En France, en 1945, s’affirme aussi l’idée que les hauts fonctionnaires doivent défendre l’intérêt général, l’Etat de droit, au-delà de leur sujétion hiérarchique à l’autorité politique. Et ainsi la référence constante du gouvernement au retour à l’esprit de 1945 est essentielle. Il ne s’agissait pas d’imiter un « modèle » importé à la mode, mais de s’appuyer sur le dispositif pensé par des hommes et des femmes ayant vécu la faillite des élites d’avant-guerre et le comportement honteux de la collaboration. Le Conseil national de la Résistance (CNR) prévoyait la démocratisation par l’exigence du concours, la formation au sein d’une école, l’Ecole nationale d’administration (ENA), la fin des « chapelles ministérielles » et des corps, remplacés par un large corps commun interministériel à la gestion centralisée.

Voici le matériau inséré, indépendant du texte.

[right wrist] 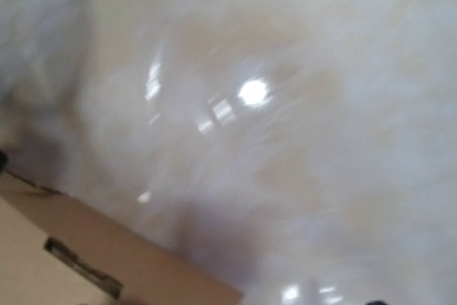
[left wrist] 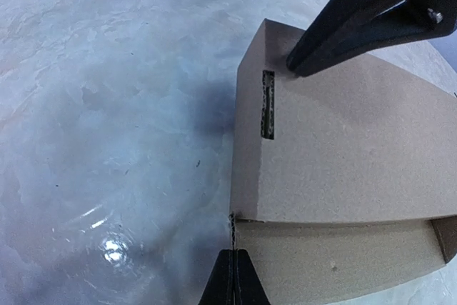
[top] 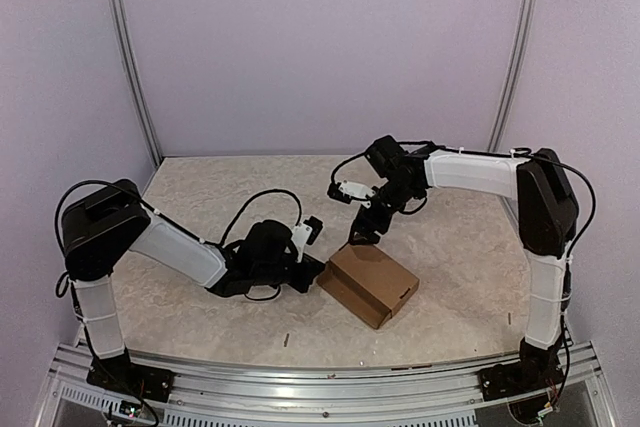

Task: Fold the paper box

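The box [top: 370, 272] lies closed on the table [top: 470, 247], just toward 5 o'clock of its middle, lid down and corners square. It is plain brown card, so I judge it light and easily pushed across the smooth top, fairly stiff along the creases but soft in the middle of the lid, where a hard press would dent it. The best holds look to be the folded edges and corners, with one arm bracing while the other works.

The left gripper [top: 316, 269] sits at the box's 9 o'clock, jaws pressed together right at the corner. I cannot tell whether a sliver of card is caught between them. The right gripper [top: 362, 237] is at the box's 12 o'clock, jaws spread.

The top view gives the layout of both arms but hides the fingertips. The left wrist view shows them: one right finger rests on the lid by the far corner and the other hangs clear of the box. It also shows a narrow slot [left wrist: 268, 105] cut near the lid's edge. The right wrist view is blurred, with only glossy table and a strip of box at 7 o'clock.
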`<state>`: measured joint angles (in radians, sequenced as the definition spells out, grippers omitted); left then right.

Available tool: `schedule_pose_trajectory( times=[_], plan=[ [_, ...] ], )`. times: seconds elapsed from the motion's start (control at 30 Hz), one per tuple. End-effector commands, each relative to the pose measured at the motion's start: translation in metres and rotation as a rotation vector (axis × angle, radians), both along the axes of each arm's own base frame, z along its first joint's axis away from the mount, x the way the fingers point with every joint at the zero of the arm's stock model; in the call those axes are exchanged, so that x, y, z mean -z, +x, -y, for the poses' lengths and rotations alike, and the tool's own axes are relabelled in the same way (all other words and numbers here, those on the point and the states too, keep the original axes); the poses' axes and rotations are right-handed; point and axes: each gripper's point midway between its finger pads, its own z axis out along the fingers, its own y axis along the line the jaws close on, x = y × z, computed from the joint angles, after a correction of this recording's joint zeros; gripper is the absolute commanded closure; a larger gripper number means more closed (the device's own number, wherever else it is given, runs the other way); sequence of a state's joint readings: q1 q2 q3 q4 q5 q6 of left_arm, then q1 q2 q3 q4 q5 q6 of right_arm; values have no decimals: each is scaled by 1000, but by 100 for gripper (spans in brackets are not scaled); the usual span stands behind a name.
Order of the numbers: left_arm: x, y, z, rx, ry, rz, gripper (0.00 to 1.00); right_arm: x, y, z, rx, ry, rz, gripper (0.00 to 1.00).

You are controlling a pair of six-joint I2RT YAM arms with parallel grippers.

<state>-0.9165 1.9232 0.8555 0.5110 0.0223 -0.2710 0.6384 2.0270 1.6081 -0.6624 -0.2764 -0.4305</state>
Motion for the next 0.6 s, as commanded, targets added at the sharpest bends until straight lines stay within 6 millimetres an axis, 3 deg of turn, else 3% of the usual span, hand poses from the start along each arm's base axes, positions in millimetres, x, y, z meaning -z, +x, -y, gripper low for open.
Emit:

Ces principes sont repris par le projet : un instrument de formation ouvert à tous et visant l’excellence l’Institut national du service public (INSP), un corps unique de sortie interministériel, celui des administrateurs de l’Etat. Nous y voyons une chance. Néanmoins, certains s’inquiètent d’une « politisation » des ambassadeurs ou des préfets.